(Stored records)
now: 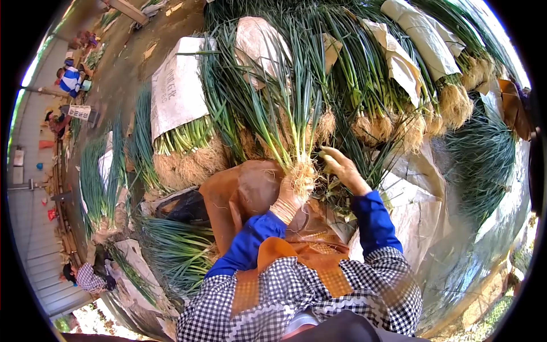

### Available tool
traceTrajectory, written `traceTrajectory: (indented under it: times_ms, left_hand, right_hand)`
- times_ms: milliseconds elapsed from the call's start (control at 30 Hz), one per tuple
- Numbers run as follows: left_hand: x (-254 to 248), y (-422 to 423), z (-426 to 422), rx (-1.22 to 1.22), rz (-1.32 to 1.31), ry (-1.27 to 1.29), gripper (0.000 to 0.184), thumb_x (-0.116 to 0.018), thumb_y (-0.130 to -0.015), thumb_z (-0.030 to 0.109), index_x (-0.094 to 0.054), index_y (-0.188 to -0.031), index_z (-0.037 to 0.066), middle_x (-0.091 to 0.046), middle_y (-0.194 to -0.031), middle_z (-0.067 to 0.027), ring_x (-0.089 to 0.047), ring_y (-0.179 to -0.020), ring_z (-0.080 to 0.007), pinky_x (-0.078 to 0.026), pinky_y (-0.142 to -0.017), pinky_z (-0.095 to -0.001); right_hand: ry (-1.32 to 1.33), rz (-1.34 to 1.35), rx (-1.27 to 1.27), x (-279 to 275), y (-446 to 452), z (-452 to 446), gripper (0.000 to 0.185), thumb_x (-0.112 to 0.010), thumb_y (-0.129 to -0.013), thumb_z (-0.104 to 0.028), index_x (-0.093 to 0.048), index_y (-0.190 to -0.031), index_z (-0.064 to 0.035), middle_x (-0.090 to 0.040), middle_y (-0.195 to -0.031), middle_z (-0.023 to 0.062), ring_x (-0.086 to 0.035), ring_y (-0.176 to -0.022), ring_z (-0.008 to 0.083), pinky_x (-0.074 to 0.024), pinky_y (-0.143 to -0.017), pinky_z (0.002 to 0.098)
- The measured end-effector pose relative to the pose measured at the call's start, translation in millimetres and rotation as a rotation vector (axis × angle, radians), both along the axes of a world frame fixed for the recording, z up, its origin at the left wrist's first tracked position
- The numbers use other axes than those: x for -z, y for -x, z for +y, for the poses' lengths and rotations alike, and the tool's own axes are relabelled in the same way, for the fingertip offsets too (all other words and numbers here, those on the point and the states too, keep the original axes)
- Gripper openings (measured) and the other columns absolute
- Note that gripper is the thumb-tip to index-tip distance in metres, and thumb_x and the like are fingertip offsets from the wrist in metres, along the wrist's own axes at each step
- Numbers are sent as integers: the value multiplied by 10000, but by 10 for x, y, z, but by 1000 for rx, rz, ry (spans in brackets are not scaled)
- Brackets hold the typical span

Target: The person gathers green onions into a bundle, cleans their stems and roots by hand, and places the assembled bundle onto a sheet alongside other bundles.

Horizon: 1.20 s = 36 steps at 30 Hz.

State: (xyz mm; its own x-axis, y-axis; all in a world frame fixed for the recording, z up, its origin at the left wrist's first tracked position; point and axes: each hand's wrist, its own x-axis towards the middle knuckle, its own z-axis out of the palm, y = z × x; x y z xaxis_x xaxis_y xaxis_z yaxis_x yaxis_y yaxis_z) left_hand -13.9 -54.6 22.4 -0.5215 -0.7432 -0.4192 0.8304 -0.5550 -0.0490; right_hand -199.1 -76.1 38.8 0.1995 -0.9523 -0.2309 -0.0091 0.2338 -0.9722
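Clasping a leafy green onion bunch [295,135] by its tan, stringy roots [302,172] in the bare left hand [290,196]; poising the half-curled right hand [341,166] just beside, unclear whether holding anything. Grip firmly, without crushing stems!

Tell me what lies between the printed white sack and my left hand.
Between sack and left hand, the head view shows stalks, pale roots, then a brown knee covering.
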Motion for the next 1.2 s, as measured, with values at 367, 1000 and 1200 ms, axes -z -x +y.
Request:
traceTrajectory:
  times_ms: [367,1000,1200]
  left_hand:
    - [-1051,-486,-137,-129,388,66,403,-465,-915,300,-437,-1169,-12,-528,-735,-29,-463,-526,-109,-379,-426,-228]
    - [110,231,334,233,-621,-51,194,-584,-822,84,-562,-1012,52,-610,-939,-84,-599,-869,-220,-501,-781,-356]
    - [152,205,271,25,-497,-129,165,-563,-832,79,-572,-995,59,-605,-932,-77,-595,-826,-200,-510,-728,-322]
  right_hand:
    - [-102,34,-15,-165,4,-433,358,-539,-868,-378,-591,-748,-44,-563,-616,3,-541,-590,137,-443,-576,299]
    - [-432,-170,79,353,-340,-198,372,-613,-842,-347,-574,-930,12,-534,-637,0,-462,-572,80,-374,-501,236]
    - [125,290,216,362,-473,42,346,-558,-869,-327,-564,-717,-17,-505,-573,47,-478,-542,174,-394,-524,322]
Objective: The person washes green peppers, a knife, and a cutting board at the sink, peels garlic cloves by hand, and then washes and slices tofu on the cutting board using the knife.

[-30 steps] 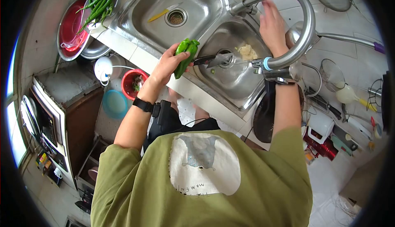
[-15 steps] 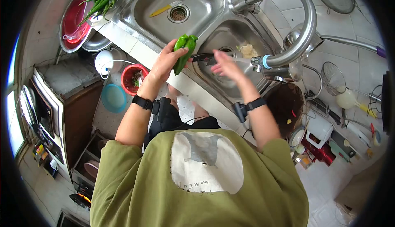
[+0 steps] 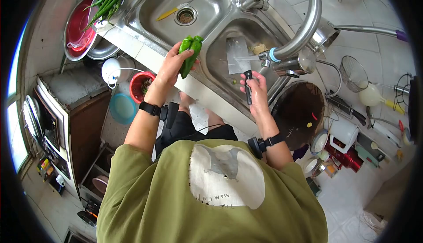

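Observation:
My left hand [image 3: 169,67] is closed around green peppers [image 3: 191,56], apparently two side by side, held upright above the sink's front rim. In my right hand [image 3: 257,89] is a cleaver, gripped by its black handle [image 3: 248,84]. Its broad blade [image 3: 238,54] points away from me over the right sink basin [image 3: 220,73]. From the faucet [image 3: 266,57] a thin stream of water runs onto the blade. A pale scrap [image 3: 260,48] lies in the basin behind the blade.
A yellow-handled knife [image 3: 169,13] lies in the left basin beside the drain [image 3: 185,16]. Long green chilies [image 3: 108,1] fill a bowl at the upper left. A round chopping board [image 3: 299,111] stands right of the sink. A red bucket [image 3: 135,86] is on the floor.
The cleaver's handle, earlier close by my left hand, is now in my right hand, and the blade has swung to point away from me. The peppers have shifted slightly left.

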`<state>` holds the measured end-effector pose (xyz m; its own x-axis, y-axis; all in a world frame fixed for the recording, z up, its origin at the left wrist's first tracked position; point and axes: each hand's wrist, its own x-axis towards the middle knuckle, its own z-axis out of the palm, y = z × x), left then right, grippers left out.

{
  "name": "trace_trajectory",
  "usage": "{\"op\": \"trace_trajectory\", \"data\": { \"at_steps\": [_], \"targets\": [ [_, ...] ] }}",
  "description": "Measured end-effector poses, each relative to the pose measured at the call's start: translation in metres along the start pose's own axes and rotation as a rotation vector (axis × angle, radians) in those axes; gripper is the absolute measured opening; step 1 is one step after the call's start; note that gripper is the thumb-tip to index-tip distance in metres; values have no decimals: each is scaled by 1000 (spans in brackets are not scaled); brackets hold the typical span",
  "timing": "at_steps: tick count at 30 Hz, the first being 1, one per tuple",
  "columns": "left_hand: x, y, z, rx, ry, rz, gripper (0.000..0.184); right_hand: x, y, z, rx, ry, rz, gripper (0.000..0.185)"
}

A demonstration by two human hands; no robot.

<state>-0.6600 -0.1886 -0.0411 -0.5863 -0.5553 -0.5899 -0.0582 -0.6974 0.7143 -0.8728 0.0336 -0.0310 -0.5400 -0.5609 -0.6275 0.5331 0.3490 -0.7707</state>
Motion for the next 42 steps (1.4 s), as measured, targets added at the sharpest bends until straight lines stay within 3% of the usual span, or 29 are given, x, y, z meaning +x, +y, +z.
{"op": "trace_trajectory", "data": {
  "at_steps": [8, 13, 23, 25, 27, 29, 31, 33, 34, 35, 37, 39, 40, 42],
  "targets": [
    [-4, -1, 5, -23, 24, 52, 48, -8, -9, 9, 132, -38, -24, 54],
    [-2, -3, 6, -21, 39, 108, 45, -9, -8, 9, 54, -28, -70, 48],
    [68, 5, -7, 370, 296, 226, 49, -17, -17, 11, 34, -53, -40, 27],
    [81, 14, -12, 911, 402, 385, 52, -15, -10, 9, 97, -21, 13, 27],
    [79, 8, -6, 954, 385, 296, 54, -13, -4, 7, 158, 19, 66, 28],
    [67, -1, 13, 1049, 472, 743, 46, -10, 1, 9, 204, 100, 100, 29],
    [32, -11, 54, 834, 201, 387, 32, -1, 7, 16, 130, 125, 4, 36],
    [7, -29, 88, 774, -170, -22, 49, 24, 39, 14, -296, 130, -273, 42],
    [6, -53, 99, 451, -270, -138, 63, 20, 39, 16, -538, 137, -385, 47],
    [11, -69, 111, 206, -279, -223, 56, 12, 29, 25, -748, 123, -521, 51],
    [29, -80, 119, 143, -237, -234, 38, 10, 30, 23, -818, 56, -676, 46],
    [40, -87, 115, -62, -152, -226, 22, 21, 15, 4, -585, -109, -409, 41],
    [37, -81, 115, -238, -128, -352, 20, 36, 9, -14, -597, -69, -324, 37],
    [38, -88, 96, -288, -140, -359, 19, 70, -6, -45, -740, 76, -210, 46]
  ]
}}
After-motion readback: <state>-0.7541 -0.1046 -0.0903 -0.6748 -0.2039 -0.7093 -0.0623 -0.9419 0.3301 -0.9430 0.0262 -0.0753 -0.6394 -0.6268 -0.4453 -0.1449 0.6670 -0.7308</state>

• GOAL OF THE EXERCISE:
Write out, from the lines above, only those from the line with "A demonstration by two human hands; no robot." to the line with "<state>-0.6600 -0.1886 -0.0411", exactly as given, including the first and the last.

• EXERCISE ANSWER:
A demonstration by two human hands; no robot.

<state>-0.6600 -0.1886 -0.0411 -0.5863 -0.5553 -0.5899 -0.0582 -0.6974 0.7143 -0.8728 0.0336 -0.0310 -0.5400 -0.5609 -0.6275 0.5331 0.3490 -0.7707</state>

The required response has been given in full.